WHAT NEEDS TO BE DONE.
Restate each entry below exactly; pictures stay out of the copy.

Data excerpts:
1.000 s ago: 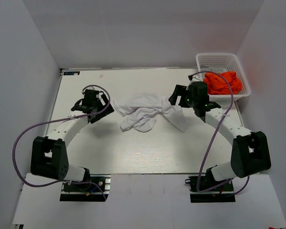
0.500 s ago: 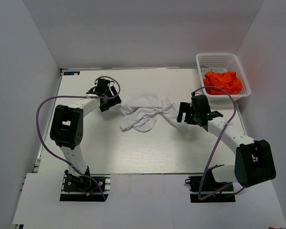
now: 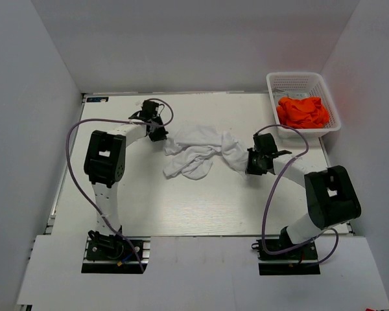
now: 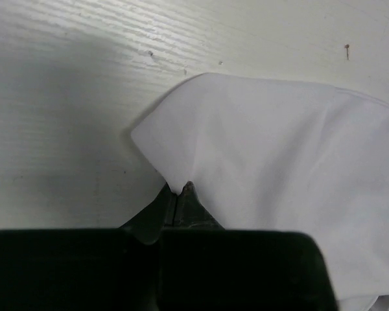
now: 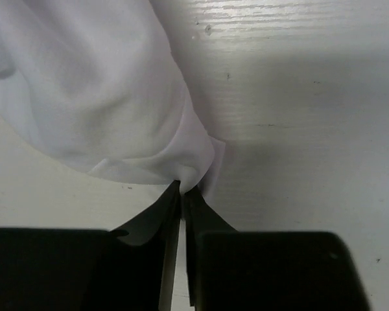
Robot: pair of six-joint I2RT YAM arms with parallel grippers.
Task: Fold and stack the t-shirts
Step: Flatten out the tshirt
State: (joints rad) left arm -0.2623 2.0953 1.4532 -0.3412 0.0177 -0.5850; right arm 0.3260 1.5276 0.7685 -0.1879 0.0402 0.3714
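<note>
Both the left pincer (image 4: 181,189) and right pincer (image 5: 183,189) were clamped on opposite edges of the crumpled white t-shirt (image 3: 196,148). That likely served to spread it flat.

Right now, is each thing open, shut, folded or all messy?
white t-shirt: crumpled, not folded.
orange t-shirts: bunched up, not folded.
basket: upright, holding the orange t-shirts.
left tool: shut on the white t-shirt's edge.
right tool: shut on the white t-shirt's edge.
</note>
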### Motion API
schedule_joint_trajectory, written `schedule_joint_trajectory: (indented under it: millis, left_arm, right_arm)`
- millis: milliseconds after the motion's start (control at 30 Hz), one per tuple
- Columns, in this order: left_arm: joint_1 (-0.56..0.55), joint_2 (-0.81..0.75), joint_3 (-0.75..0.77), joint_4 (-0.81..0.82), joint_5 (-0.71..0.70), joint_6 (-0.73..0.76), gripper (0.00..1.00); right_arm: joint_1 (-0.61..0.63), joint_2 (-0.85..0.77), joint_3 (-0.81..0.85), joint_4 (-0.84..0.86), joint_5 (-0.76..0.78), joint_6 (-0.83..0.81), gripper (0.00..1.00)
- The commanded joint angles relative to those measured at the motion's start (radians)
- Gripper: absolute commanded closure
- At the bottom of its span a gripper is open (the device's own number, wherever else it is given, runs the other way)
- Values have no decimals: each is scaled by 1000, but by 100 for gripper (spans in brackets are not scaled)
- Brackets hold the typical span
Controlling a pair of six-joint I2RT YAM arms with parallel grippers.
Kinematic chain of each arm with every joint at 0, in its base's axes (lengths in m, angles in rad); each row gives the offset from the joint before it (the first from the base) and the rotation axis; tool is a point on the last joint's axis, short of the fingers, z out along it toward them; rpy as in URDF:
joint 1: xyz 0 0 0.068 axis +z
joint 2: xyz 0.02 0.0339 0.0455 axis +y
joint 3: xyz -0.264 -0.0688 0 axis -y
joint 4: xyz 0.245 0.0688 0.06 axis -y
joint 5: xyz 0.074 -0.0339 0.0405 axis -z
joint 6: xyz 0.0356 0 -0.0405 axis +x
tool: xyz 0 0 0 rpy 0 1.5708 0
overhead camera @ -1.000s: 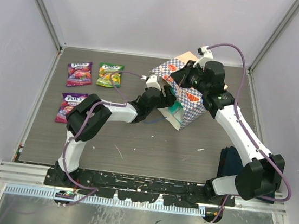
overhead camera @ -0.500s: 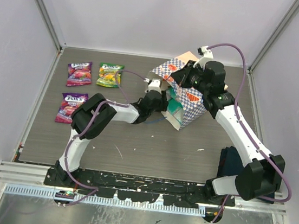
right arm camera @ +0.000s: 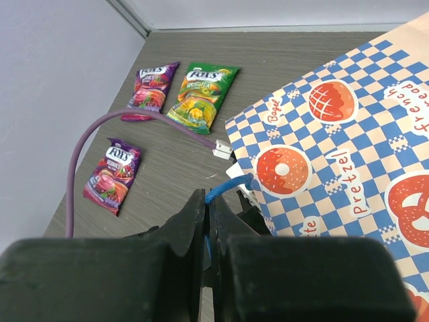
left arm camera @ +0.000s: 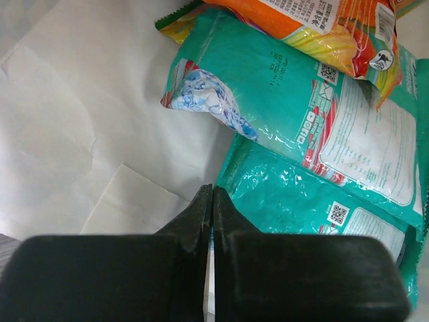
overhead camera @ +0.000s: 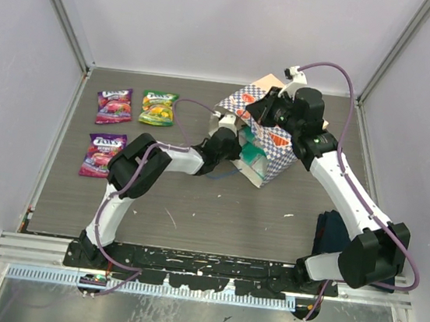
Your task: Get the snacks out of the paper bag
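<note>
The paper bag [overhead camera: 274, 143] lies on its side at the back right, its mouth facing left. My right gripper [overhead camera: 265, 112] is above it, shut on its blue cord handle [right arm camera: 229, 187]; in the right wrist view the gripper [right arm camera: 209, 201] pinches the cord beside the checkered bag [right arm camera: 348, 134]. My left gripper [overhead camera: 236, 145] reaches into the bag's mouth. Inside lie an orange snack [left arm camera: 315, 20] and two teal snacks [left arm camera: 288, 87]. The left gripper [left arm camera: 212, 191] is shut at the left edge of the lower teal snack [left arm camera: 301, 201], with a thin pale sliver between its jaws.
Three snacks lie on the table at the left: a purple one [overhead camera: 113, 106], a green one [overhead camera: 158, 108] and another purple one [overhead camera: 102, 153]. A dark blue cloth [overhead camera: 333, 232] lies by the right arm's base. Walls close the table in on three sides.
My left gripper has pushed further into the bag's mouth and closed from open to shut. The right gripper and the bag have stayed put.
</note>
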Motion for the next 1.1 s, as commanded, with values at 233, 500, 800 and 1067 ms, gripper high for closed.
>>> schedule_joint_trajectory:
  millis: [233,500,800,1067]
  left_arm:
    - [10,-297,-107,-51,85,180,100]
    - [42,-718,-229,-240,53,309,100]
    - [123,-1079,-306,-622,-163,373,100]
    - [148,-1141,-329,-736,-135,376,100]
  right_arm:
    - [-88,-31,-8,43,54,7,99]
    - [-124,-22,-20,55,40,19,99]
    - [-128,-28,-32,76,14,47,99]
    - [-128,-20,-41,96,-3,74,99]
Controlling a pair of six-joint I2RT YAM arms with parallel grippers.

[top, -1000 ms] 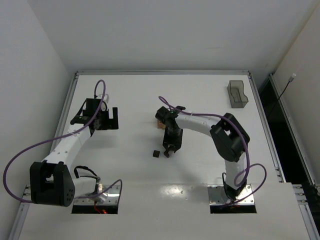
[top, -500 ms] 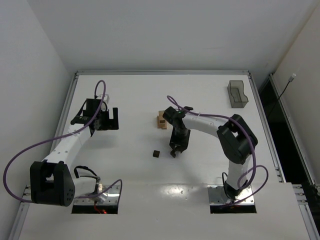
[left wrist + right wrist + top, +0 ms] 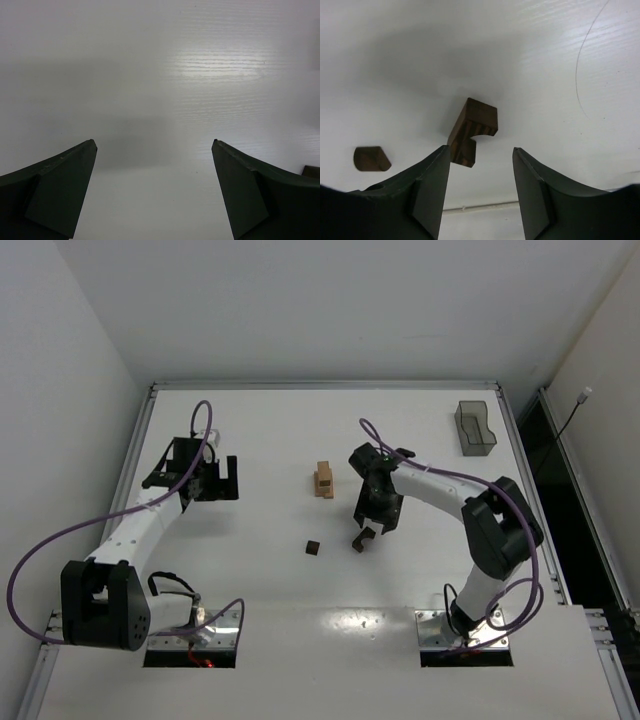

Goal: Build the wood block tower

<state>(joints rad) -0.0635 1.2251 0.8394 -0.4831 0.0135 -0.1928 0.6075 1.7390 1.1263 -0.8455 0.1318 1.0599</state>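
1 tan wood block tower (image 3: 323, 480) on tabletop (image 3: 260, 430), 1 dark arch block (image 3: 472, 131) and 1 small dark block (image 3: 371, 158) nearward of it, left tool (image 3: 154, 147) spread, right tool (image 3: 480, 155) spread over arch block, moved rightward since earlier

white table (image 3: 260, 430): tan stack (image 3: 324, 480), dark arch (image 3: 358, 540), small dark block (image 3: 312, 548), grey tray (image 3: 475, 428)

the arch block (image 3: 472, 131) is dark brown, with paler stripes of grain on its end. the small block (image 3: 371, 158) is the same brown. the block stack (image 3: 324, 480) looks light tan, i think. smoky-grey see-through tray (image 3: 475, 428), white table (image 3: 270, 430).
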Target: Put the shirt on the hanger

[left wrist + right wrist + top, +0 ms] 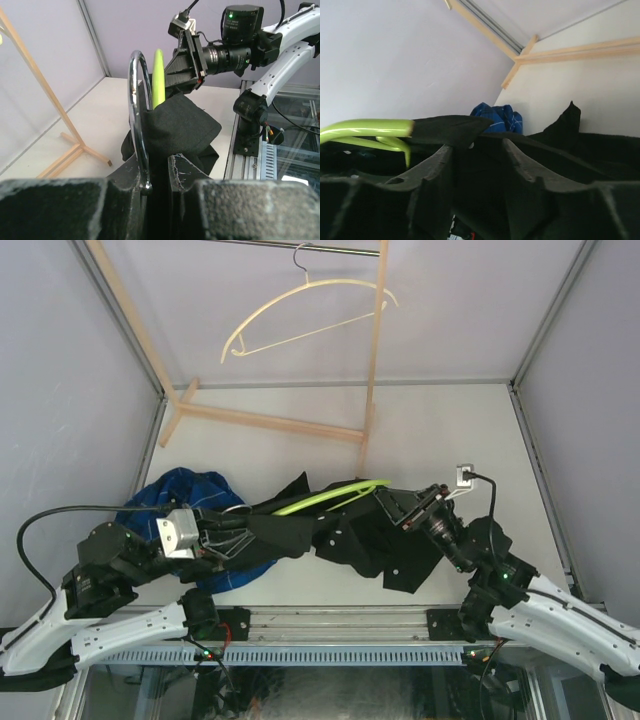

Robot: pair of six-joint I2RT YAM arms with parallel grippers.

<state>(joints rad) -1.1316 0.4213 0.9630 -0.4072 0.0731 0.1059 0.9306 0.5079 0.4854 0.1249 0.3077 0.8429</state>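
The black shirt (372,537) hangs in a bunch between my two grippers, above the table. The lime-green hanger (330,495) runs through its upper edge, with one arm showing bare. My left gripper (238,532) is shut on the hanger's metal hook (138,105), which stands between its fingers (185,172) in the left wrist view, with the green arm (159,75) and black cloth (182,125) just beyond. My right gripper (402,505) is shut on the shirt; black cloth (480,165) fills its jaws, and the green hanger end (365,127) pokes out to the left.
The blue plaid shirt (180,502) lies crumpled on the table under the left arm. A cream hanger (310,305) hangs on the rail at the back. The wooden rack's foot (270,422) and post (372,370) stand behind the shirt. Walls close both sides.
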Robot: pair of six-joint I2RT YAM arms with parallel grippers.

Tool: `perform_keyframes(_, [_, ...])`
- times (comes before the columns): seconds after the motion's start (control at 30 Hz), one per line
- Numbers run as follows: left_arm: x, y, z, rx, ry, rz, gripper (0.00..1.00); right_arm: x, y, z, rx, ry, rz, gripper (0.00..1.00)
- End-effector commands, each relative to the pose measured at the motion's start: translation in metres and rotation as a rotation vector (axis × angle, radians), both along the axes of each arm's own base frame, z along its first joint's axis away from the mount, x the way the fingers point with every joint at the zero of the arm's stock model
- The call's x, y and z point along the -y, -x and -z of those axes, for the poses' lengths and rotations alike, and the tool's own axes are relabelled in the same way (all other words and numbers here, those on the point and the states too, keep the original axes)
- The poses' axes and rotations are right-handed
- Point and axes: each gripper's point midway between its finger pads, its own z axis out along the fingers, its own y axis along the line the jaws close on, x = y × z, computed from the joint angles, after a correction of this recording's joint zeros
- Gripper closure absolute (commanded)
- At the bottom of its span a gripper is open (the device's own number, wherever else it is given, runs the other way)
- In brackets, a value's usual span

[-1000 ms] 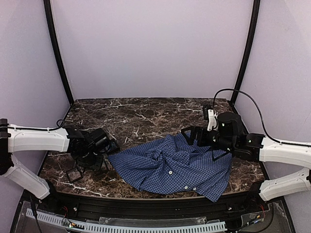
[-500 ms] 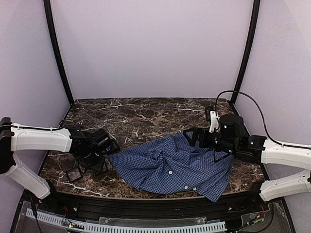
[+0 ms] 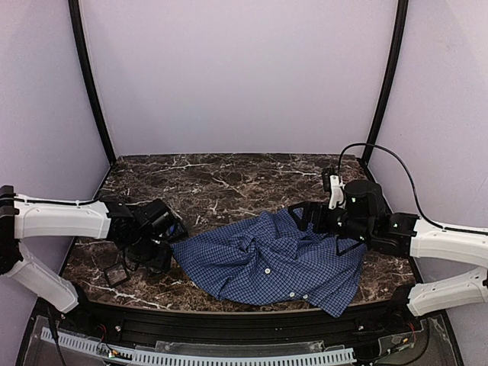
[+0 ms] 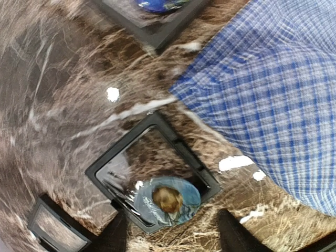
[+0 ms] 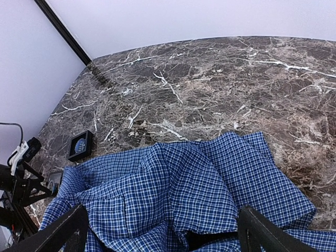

OUTPUT BELOW.
1.000 s ago: 
0.500 s ago: 
now: 
now: 
now: 
Robot: pair of six-joint I2RT YAM arms with parallel grippers.
Task: Fold and stack the t-shirts
Step: Flatten out the tshirt
State: (joints rad) left arm -0.2623 2.0953 1.4532 -0.3412 0.0177 -0.5850; right arm 0.3260 1.5276 0.7685 -0.1879 0.0402 0.3714
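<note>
Both the left pincer (image 4: 181,189) and right pincer (image 5: 183,189) were clamped on opposite edges of the crumpled white t-shirt (image 3: 196,148). That likely served to spread it flat.

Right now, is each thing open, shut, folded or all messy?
white t-shirt: crumpled, not folded.
orange t-shirts: bunched up, not folded.
basket: upright, holding the orange t-shirts.
left tool: shut on the white t-shirt's edge.
right tool: shut on the white t-shirt's edge.
</note>
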### Motion API
schedule_joint_trajectory, written `schedule_joint_trajectory: (indented under it: millis, left_arm, right_arm)`
- millis: milliseconds after the motion's start (control at 30 Hz), one per tuple
- Columns, in this order: left_arm: joint_1 (-0.56..0.55), joint_2 (-0.81..0.75), joint_3 (-0.75..0.77), joint_4 (-0.81..0.82), joint_5 (-0.71..0.70), joint_6 (-0.73..0.76), gripper (0.00..1.00); right_arm: joint_1 (-0.61..0.63), joint_2 (-0.85..0.77), joint_3 (-0.81..0.85), joint_4 (-0.84..0.86), joint_5 (-0.76..0.78), joint_6 (-0.83..0.81), gripper (0.00..1.00)
- The commanded joint angles relative to those measured at the motion's start (radians)
- Gripper: absolute commanded closure
- At the bottom of its span a gripper is open (the device's own number, wherever else it is given, runs the other way)
- Values have no decimals: each is scaled by 1000, but by 100 for gripper (spans in brackets are not scaled)
- Brackets hold the typical span
Controlling a pair of six-joint I2RT YAM arms with parallel grippers.
Kinematic chain of each arm with every joint at 0, in its base's axes (lengths in m, angles in rad); each row gives the offset from the joint before it (the first from the base) and the rotation axis; tool is a point on the last joint's axis, short of the fingers, z out along it toward them; rpy as in URDF:
joint 1: xyz 0 0 0.068 axis +z
joint 2: xyz 0.02 0.0339 0.0455 axis +y
joint 3: xyz -0.264 -0.0688 0 axis -y
joint 4: xyz 0.245 0.0688 0.06 axis -y
joint 5: xyz 0.074 -0.0339 0.0405 axis -z
joint 6: xyz 0.0356 0 -0.0405 axis +x
tool: xyz 0 0 0 rpy 0 1.5708 0
overhead camera @ -1.000s: 
overhead camera @ -0.500s: 
right arm camera @ +0.000s: 
left arm camera @ +0.000s: 
overhead camera @ +0.000s: 
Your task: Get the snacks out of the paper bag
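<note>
The paper bag [overhead camera: 274, 143] lies on its side at the back right, its mouth facing left. My right gripper [overhead camera: 265, 112] is above it, shut on its blue cord handle [right arm camera: 229, 187]; in the right wrist view the gripper [right arm camera: 209, 201] pinches the cord beside the checkered bag [right arm camera: 348, 134]. My left gripper [overhead camera: 236, 145] reaches into the bag's mouth. Inside lie an orange snack [left arm camera: 315, 20] and two teal snacks [left arm camera: 288, 87]. The left gripper [left arm camera: 212, 191] is shut at the left edge of the lower teal snack [left arm camera: 301, 201], with a thin pale sliver between its jaws.
Three snacks lie on the table at the left: a purple one [overhead camera: 113, 106], a green one [overhead camera: 158, 108] and another purple one [overhead camera: 102, 153]. A dark blue cloth [overhead camera: 333, 232] lies by the right arm's base. Walls close the table in on three sides.
My left gripper has pushed further into the bag's mouth and closed from open to shut. The right gripper and the bag have stayed put.
</note>
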Motion for the next 1.1 s, as commanded, with values at 233, 500, 800 and 1067 ms, gripper high for closed.
>>> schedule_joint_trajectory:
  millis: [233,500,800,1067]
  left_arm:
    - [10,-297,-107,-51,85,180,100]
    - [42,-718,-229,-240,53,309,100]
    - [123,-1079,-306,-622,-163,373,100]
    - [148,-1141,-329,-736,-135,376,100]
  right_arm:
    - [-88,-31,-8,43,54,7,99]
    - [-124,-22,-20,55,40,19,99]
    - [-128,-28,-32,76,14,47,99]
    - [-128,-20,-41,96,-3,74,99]
Controlling a pair of six-joint I2RT YAM arms with parallel grippers.

[top, -1000 ms] 
[top, -500 ms] 
[left wrist + right wrist + top, +0 ms] 

Goal: Build the wood block tower

<state>(joints rad) -0.0635 1.2251 0.8394 -0.4831 0.0135 -0.1928 0.6075 1.7390 1.1263 -0.8455 0.1318 1.0599</state>
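1 tan wood block tower (image 3: 323, 480) on tabletop (image 3: 260, 430), 1 dark arch block (image 3: 472, 131) and 1 small dark block (image 3: 371, 158) nearward of it, left tool (image 3: 154, 147) spread, right tool (image 3: 480, 155) spread over arch block, moved rightward since earlier

white table (image 3: 260, 430): tan stack (image 3: 324, 480), dark arch (image 3: 358, 540), small dark block (image 3: 312, 548), grey tray (image 3: 475, 428)

the arch block (image 3: 472, 131) is dark brown, with paler stripes of grain on its end. the small block (image 3: 371, 158) is the same brown. the block stack (image 3: 324, 480) looks light tan, i think. smoky-grey see-through tray (image 3: 475, 428), white table (image 3: 270, 430).
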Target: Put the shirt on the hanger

[left wrist + right wrist + top, +0 ms] 

Robot: pair of six-joint I2RT YAM arms with parallel grippers.

<state>(joints rad) -1.1316 0.4213 0.9630 -0.4072 0.0731 0.1059 0.9306 0.5079 0.4854 0.1249 0.3077 0.8429</state>
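The black shirt (372,537) hangs in a bunch between my two grippers, above the table. The lime-green hanger (330,495) runs through its upper edge, with one arm showing bare. My left gripper (238,532) is shut on the hanger's metal hook (138,105), which stands between its fingers (185,172) in the left wrist view, with the green arm (159,75) and black cloth (182,125) just beyond. My right gripper (402,505) is shut on the shirt; black cloth (480,165) fills its jaws, and the green hanger end (365,127) pokes out to the left.
The blue plaid shirt (180,502) lies crumpled on the table under the left arm. A cream hanger (310,305) hangs on the rail at the back. The wooden rack's foot (270,422) and post (372,370) stand behind the shirt. Walls close both sides.
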Robot: pair of six-joint I2RT YAM arms with parallel grippers.

Tool: `perform_keyframes(_, [_, ...])`
- times (comes before the columns): seconds after the motion's start (control at 30 Hz), one per line
- Numbers run as follows: left_arm: x, y, z, rx, ry, rz, gripper (0.00..1.00); right_arm: x, y, z, rx, ry, rz, gripper (0.00..1.00)
- End-effector commands, each relative to the pose measured at the motion's start: translation in metres and rotation as a rotation vector (axis × angle, radians), both along the axes of each arm's own base frame, z along its first joint's axis away from the mount, x the way the fingers point with every joint at the zero of the arm's stock model
- The call's x, y and z point along the -y, -x and -z of those axes, for the poses' lengths and rotations alike, and the tool's own axes are relabelled in the same way (all other words and numbers here, those on the point and the states too, keep the original axes)
- The poses' axes and rotations are right-handed
- Point and axes: each gripper's point midway between its finger pads, its own z axis out along the fingers, its own y axis along the line the jaws close on, x = y × z, computed from the joint angles, after a correction of this recording's joint zeros
- Gripper closure absolute (commanded)
- At the bottom of its span a gripper is open (the device's own number, wherever else it is given, runs the other way)
- In brackets, a value's usual span

[-1000 ms] 
[-500 ms] 
[+0 ms] 
[+0 ms] 
[+0 ms] 

There's no more to the output.